Even after all these years, I still have my distinctive accent that makes people wonder where I come from or if I am here as a tourist. When I tell people that I have been here 36 years, several have replied, “So, you are one of us.” That is an expression that I treasure very much, to be accepted and to be part of the country, which I love and call home.

However, there is the other side of me, the Argentinian brought up by Italian parents. That side is not that obvious while I live here but it emerges when I go back there. For a start, I speak a different language, Spanish. Also the volume of the voice goes up and the talking is done not only with the mouth but with the hands as well. Some time ago when I was chatting about this with my good German friend, she said, “We are a bit schizophrenic”. I think it is a funny way of describing those of us who might find ourselves in the same situation.

Last July, I went back to Buenos Aires, for a special reunion. Every time I go there, there are new things to learn. My friends and relatives are very good at telling me all the things that are different since the last time; the card that I need to buy for the metro and buses, the changes in the streets and some neighbourhoods, where the supermarket is and areas where I shouldn’t go.

But despite all these similarities, I don’t see things in the same way; my years of being away have changed me.

After a week, I begin to get used to most things. To the rest of the people, I am not a foreigner. I look like a porteño, a native of Buenos Aires. I speak the same language. I have the same mannerisms. But despite all these similarities, I don’t see things in the same way; my years of being away have changed me. Though I fit perfectly outwardly, I am a different person inwardly; I don’t feel I fully belong.

This made me think about a letter describing the first followers of Jesus, written probably in the 2nd century: the Epistle to Diognetus. In it, there is a depiction of these first followers who puzzled a lot of people at the time.

“Christians are indistinguishable from other people either by nationality, language or customs.
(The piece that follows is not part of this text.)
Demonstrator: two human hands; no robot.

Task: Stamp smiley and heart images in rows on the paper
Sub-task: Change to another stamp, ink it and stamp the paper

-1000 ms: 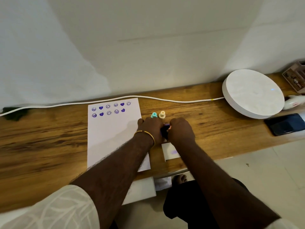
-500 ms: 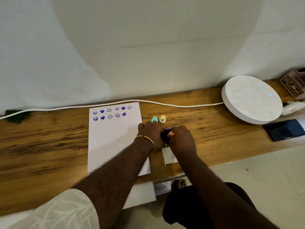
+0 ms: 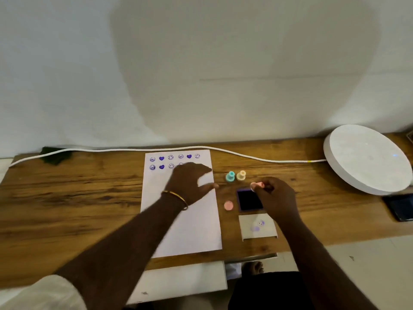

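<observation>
Head view: a white sheet of paper (image 3: 181, 209) lies on the wooden tabletop (image 3: 78, 198), its long sides running from the near edge toward the far edge. Two rows of purple smiley and heart prints (image 3: 171, 162) sit along the sheet's far end. The left hand (image 3: 190, 182), with a gold bangle (image 3: 175, 198) at the wrist, lies over the far right part of the sheet with fingers spread and relaxed, holding nothing and covering the right end of the second row. Just off the sheet's right edge, a teal stamp (image 3: 230, 176) and a cream stamp (image 3: 241, 175) stand upright side by side. Nearer the front edge lies a round pink cap (image 3: 228, 205), and just beside it, on its right, an open ink pad (image 3: 249, 200) with a dark inked face. The right hand (image 3: 274, 195) hovers at the pad's far right corner, fingers curled round a pink stamp (image 3: 257, 185) whose end points left. A small white card (image 3: 258, 225) with faint purple marks lies between the pad and the front edge. A white cable (image 3: 245, 155) runs along the far edge to a round white device (image 3: 366, 157) at the far right corner, with a dark phone (image 3: 400, 208) near it toward the front.
</observation>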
They do not inhabit separate cities of their own, or speak a strange dialect, or follow some outlandish way of life. Their teaching is not based upon reveries inspired by the curiosity of people. Unlike some other people, they champion no purely human doctrine. With regard to dress, food and manner of life in general, they follow the customs of whatever city they happen to be living in, whether it is Greek or foreign.
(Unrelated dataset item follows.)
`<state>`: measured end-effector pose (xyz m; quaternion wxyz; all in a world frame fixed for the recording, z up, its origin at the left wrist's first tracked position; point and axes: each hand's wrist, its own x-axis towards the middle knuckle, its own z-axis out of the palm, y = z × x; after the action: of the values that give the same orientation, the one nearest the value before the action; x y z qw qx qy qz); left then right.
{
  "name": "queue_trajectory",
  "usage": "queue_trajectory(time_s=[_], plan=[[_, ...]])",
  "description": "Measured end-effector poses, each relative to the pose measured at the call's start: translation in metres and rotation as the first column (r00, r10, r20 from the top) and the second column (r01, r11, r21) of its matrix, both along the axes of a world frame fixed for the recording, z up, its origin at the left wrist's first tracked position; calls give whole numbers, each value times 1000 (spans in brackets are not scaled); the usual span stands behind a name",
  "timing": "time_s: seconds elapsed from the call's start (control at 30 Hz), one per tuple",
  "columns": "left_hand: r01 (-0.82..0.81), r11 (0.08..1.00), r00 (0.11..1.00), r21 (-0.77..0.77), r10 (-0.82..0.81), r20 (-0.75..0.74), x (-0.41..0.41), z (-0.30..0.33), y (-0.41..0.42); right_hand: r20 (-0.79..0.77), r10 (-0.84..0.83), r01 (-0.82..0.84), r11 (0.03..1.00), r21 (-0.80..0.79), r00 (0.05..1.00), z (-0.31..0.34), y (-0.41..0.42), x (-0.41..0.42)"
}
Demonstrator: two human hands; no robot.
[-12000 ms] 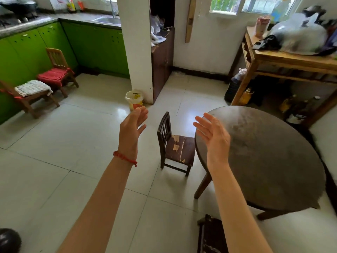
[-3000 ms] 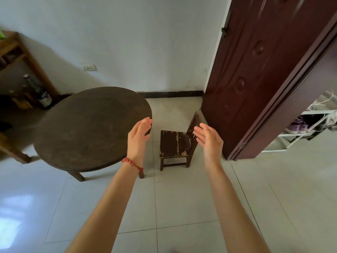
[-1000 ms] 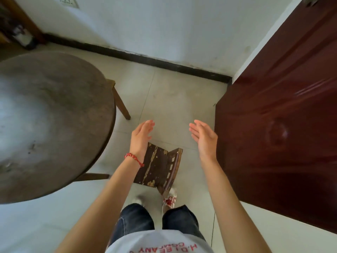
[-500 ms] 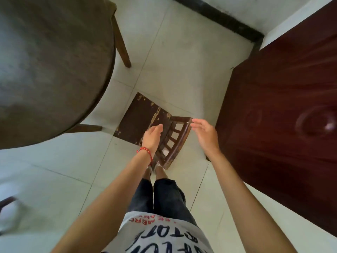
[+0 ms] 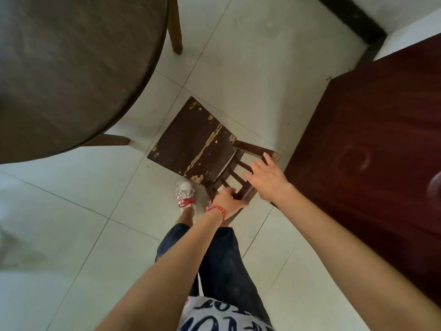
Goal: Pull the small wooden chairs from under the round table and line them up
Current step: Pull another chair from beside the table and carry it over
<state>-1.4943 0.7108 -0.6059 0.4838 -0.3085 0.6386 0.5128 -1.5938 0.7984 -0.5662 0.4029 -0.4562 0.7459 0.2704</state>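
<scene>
Pale floor tiles (image 5: 71,235) spread out under us, and we look straight down at them from our head camera. Our round table (image 5: 71,68) fills the top left, and one of its legs (image 5: 175,32) stands on the tiles. A dark red door (image 5: 370,163) is on the right, and a black strip (image 5: 353,17) runs along the bottom of the wall

Between the table and the door stands our small wooden chair (image 5: 195,144), out from under the table now. Its seat paint is chipped. We stand right behind its back, with one white shoe (image 5: 185,191) beside it

Our left hand (image 5: 229,201) curls round the near end of the chair's top rail. Our right hand (image 5: 267,177) lies flat over the rail with its fingers spread, not gripping yet. We think two hands on the rail let us lift it and carry it to the line
</scene>
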Motion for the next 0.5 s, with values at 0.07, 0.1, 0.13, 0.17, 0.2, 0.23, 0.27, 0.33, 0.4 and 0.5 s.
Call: queue_trajectory(time_s=[0.07,0.1,0.13,0.17,0.2,0.23,0.27,0.33,0.4,0.5], plan=[[42,999,999,-12,-42,-20,2,-7,3,0,56,-56,998,34,998,-11,-2,-1],[66,998,997,-16,-67,-30,2,-8,5,0,76,-76,996,52,997,-14,-3,-1],[87,996,996,-15,-88,-36,2,-10,8,3,98,-98,992,79,995,-19,-4,-1],[113,994,993,-16,-113,-46,3,-12,10,5,117,-117,987,109,993,-23,-4,-1],[148,989,987,-28,-150,-63,4,-13,13,7,134,-133,982,131,991,-27,-5,0],[186,981,978,-56,-191,-84,6,-14,17,10,154,-154,978,142,988,-30,-4,-1],[208,973,969,-96,-218,-113,9,-14,20,16,180,-181,973,143,983,-32,-4,-3],[180,969,964,-170,-209,-166,14,-14,24,26,240,-241,964,111,970,-35,-2,-8],[152,958,958,-243,-204,-203,18,-13,25,23,282,-283,958,40,959,-34,1,-9],[151,923,939,-354,-246,-242,21,-13,19,-12,307,-307,950,-53,952,-31,-5,-11]])
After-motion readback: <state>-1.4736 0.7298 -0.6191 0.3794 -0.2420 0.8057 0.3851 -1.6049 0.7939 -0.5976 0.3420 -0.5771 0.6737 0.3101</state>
And yet there is something extraordinary about their lives. They live in their own countries as though they were only passing through. They play their full role as citizens, but labour under all the disabilities of aliens. Any country can be their homeland, but for them their homeland, wherever it may be, is a foreign country.”

This is a wonderful description of the tension that these followers experienced in their everyday, ordinary lives. They did not detach themselves from their homeland. They lived with their feet well grounded wherever they were. However, their hearts and minds were focused on what they considered the real homeland, a homeland shaped by the God they could call Father and the values of His kingdom, demonstrated in the life, death and resurrection of His son Jesus.

Some people reacted to them with admiration and puzzlement, others with hatred and disdain. In a world where power and authority was imposed by violence, where the rich lived as if the poor didn’t exist, where people could be bought and sold, where defeated enemies were paraded through the streets to show Rome’s power, Jesus and His followers were considered weak. How could someone teach that you should love your enemies? How could men and women be considered equal, regardless of background or race? And how could one follow a leader who was crucified like a common criminal and think that the death was a victory?

This is the tension of the two citizenships, paying attention to what is happening here on earth and responding as a citizen of heaven.

Despite all this, these followers were passionate about the message and its power. They might not have had much learning or training in communicating but they had one thing: they didn’t know about God, they knew God in the person of Jesus. Even when they didn’t have the Scriptures to read, they remembered together the stories of what Jesus had done. They entered those stories and became part of them. They could identify themselves with the characters in the stories. In all of these stories there was a common thread: Jesus’s compassion. They were able to have compassion for others because they themselves had experienced compassion. So out of hearts that were full of their Master’s love for them, they were able to live their lives for Jesus and for others, and people joined them not out of compulsion but out of attraction.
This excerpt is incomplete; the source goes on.